ONGOING SOLIDARITY

LOCAL FOOD JUSTICE

We hold deep gratitude for the Black and Brown grower communities that have been the force in our voices as we’ve infiltrated spaces and institutions in the name of racial justice, food justice, environmental justice, and land sovereignty.

Resources for Growers

From Philadelphia’s Urban Agriculture Plan: Growing From the Root, Appendix A

ALLIANCES

We hold deep gratitude to those who’ve listened when we’ve spoken up, shared power and resources with us, who allowed themselves to be challenged, and who were in turn receptive to change and growth.

 

ACTIVE ADJACENT MOVEMENT CAMPAIGNS

We hold deep gratitude for our fellow advocates across adjacent grassroots movements because we understand the intersectional and interconnected ways we are impacted, and therefore benefit from one another's work—despite how movements may appear siloed.

 

LOCAL

Asian Pacific Islander Political Alliance (API PA) & The Save Chinatown Coalition

NO ARENA IN THE HEART OF OUR CITY

The billionaire owners of the 76ers announced they want to build a new arena just one block away from Chinatown –  just one block away from the families, seniors, and students who call this neighborhood home. They need to listen to the people who call Chinatown home and stop playing games with our community.
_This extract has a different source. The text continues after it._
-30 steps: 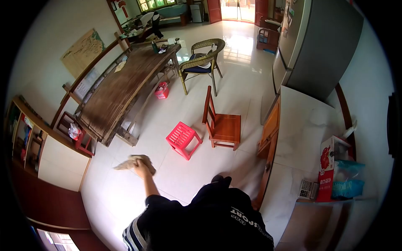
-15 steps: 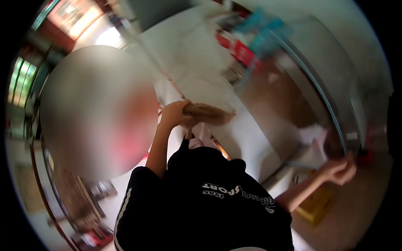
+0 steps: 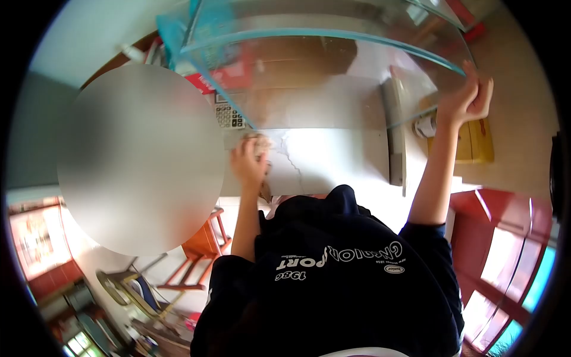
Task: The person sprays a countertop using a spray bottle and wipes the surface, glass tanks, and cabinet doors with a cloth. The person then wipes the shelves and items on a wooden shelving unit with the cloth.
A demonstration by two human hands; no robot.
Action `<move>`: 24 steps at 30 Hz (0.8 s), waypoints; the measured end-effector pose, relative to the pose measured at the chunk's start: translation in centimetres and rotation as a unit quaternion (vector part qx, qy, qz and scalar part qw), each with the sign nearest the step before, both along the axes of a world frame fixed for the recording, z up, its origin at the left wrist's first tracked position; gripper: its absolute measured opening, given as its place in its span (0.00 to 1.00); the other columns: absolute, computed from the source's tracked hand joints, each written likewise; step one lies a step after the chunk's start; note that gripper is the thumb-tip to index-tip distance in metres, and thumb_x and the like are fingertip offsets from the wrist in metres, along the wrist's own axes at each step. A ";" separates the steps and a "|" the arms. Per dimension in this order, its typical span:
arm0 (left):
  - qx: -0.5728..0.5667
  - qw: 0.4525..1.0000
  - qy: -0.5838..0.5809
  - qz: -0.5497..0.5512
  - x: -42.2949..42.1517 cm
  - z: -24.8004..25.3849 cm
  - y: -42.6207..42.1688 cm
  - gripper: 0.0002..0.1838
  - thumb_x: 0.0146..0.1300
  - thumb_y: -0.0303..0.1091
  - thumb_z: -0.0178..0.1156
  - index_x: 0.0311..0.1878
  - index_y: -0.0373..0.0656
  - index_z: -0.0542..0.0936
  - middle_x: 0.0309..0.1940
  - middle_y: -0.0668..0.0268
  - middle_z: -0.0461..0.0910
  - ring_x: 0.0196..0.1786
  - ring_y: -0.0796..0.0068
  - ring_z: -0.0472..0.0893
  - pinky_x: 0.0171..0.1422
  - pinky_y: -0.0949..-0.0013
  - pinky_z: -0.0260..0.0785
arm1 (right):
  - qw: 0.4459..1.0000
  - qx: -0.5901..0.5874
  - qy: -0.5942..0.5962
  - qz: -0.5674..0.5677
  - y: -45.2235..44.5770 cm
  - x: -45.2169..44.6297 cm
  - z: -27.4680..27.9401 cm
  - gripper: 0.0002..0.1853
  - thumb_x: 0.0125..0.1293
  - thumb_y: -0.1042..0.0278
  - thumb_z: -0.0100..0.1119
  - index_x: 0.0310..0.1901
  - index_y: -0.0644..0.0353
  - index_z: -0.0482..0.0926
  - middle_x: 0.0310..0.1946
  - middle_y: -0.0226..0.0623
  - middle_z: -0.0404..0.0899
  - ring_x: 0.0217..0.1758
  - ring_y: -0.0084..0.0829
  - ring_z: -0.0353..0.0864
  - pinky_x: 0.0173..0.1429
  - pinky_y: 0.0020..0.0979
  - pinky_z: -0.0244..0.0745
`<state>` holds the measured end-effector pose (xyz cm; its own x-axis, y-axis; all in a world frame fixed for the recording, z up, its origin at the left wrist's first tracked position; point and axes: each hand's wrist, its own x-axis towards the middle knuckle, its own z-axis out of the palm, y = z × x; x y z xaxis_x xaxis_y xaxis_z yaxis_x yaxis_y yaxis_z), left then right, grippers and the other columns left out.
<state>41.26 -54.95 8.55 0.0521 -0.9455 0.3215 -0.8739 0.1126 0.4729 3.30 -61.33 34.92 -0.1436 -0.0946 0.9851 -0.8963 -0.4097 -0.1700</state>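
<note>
Your left hand (image 3: 248,163) closed around a crumpled cloth (image 3: 262,146), at the white table (image 3: 321,157) near the calculator (image 3: 229,116), your right hand (image 3: 467,101) curled (grip unclear) at the glass case's (image 3: 285,34) corner.

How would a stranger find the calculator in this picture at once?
Start from the big glass case on the pale counter. By its corner near the left hand lies the calculator. It is small and grey, with rows of buttons, unlike the red printed box beside it.
</note>
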 end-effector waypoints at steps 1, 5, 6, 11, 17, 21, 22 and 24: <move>-0.032 0.999 -0.018 0.021 2.2 0.0 -1.2 0.23 0.45 0.36 0.66 0.49 0.47 0.77 0.49 0.61 0.76 0.52 0.55 0.73 0.57 0.53 0.63 | 0.998 -0.035 -0.038 0.021 -0.7 0.4 -0.2 0.10 0.60 0.78 0.48 0.29 0.67 0.81 0.24 0.33 0.77 0.29 0.23 0.72 0.36 0.25 0.67; -0.026 0.993 -0.004 0.113 13.0 -1.2 -5.1 0.24 0.46 0.34 0.68 0.49 0.45 0.76 0.49 0.58 0.77 0.53 0.54 0.74 0.58 0.54 0.62 | 0.997 -0.040 -0.059 -0.023 -1.2 -0.5 -0.9 0.10 0.59 0.77 0.45 0.26 0.67 0.78 0.23 0.30 0.76 0.29 0.18 0.69 0.33 0.23 0.63; -0.017 0.991 0.018 0.133 15.0 -1.2 -5.7 0.25 0.46 0.36 0.69 0.50 0.45 0.77 0.49 0.58 0.77 0.52 0.53 0.74 0.58 0.54 0.63 | 0.994 -0.052 -0.098 0.002 -1.7 -1.2 -1.3 0.08 0.56 0.78 0.47 0.24 0.67 0.76 0.21 0.31 0.74 0.26 0.19 0.68 0.31 0.23 0.63; -0.099 0.989 -0.013 -0.110 19.0 -2.7 -5.9 0.20 0.46 0.37 0.69 0.44 0.43 0.80 0.47 0.58 0.77 0.46 0.53 0.75 0.51 0.53 0.68 | 0.991 0.020 -0.118 -0.064 0.0 1.7 1.9 0.07 0.56 0.73 0.49 0.21 0.62 0.70 0.18 0.33 0.69 0.21 0.32 0.64 0.28 0.28 0.60; -0.016 0.928 0.029 -0.370 9.3 0.6 -3.4 0.16 0.42 0.34 0.67 0.39 0.47 0.82 0.43 0.63 0.78 0.42 0.56 0.76 0.46 0.55 0.71 | 0.974 0.165 0.095 -0.122 0.3 1.7 5.1 0.07 0.49 0.75 0.49 0.18 0.66 0.66 0.15 0.41 0.61 0.18 0.38 0.61 0.24 0.33 0.57; -0.043 0.903 0.050 -0.426 1.4 -0.1 -3.5 0.17 0.41 0.34 0.67 0.40 0.50 0.82 0.43 0.67 0.78 0.42 0.58 0.76 0.46 0.57 0.72 | 0.982 0.111 0.112 -0.102 0.0 1.8 4.9 0.07 0.48 0.74 0.51 0.17 0.64 0.67 0.15 0.42 0.63 0.18 0.39 0.64 0.25 0.35 0.59; -0.038 0.895 0.054 -0.442 -0.2 -0.1 -3.5 0.17 0.42 0.33 0.66 0.40 0.50 0.82 0.43 0.68 0.79 0.42 0.59 0.77 0.45 0.58 0.72 | 0.985 0.095 0.099 -0.104 0.0 2.0 4.7 0.07 0.47 0.74 0.52 0.17 0.64 0.67 0.15 0.42 0.64 0.18 0.40 0.64 0.25 0.36 0.60; -0.041 0.880 0.033 -0.471 -3.8 -0.1 -3.5 0.18 0.42 0.34 0.66 0.41 0.51 0.82 0.44 0.68 0.78 0.44 0.59 0.76 0.45 0.59 0.72 | 0.988 0.080 0.095 -0.097 0.1 2.0 4.7 0.07 0.47 0.75 0.52 0.17 0.64 0.67 0.15 0.42 0.64 0.18 0.40 0.65 0.24 0.36 0.60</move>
<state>37.46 -58.49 8.46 -0.7218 -0.5523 0.4171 -0.3446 0.8094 0.4755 5.26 -61.27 39.58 0.0108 -0.2401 0.9707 -0.9772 -0.2082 -0.0406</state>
The billionaire developers are working on a “Community Benefits Agreement” to try to placate Chinatown. They’re negotiating with a select few behind closed doors, without public input or oversight, so they can show that the community has agreed to the arena – without having to listen to the full community.

These billionaire developers who want to build an arena say that this development will be different from past projects, but unlike those developers, our community has been here in Chinatown to see how past development has played out over time. We know that developers’ promises are temporary and empty and that any Community Benefits Agreement would just serve to fast-track the project through City Hall because the developers will be able to claim community support for the project.

Chinatown is a treasured piece of Philadelphia’s history with a unique authenticity that is irreplaceable, and we are here to stay. We won’t let billionaires destroy our neighborhood so they can get even richer. We said no stadium in 2000 and we won. We said no casino in 2008 and we won. Now we’re saying no arena, and we will win.

 

national

National Black Food Justice Alliance - Justice for black farmers act

On November 19th, 2020, U.S. Senators Cory Booker (D-NJ), Elizabeth Warren (D-MA), and Kirsten Gillibrand (D-NY) announced landmark legislation aimed at addressing and correcting historic discrimination within the U.S. Department of Agriculture in federal farm assistance and lending that has caused Black farmers to lose millions of acres of farmland and robbed Black farmers and their families of hundreds of billions of dollars of inter-generational wealth.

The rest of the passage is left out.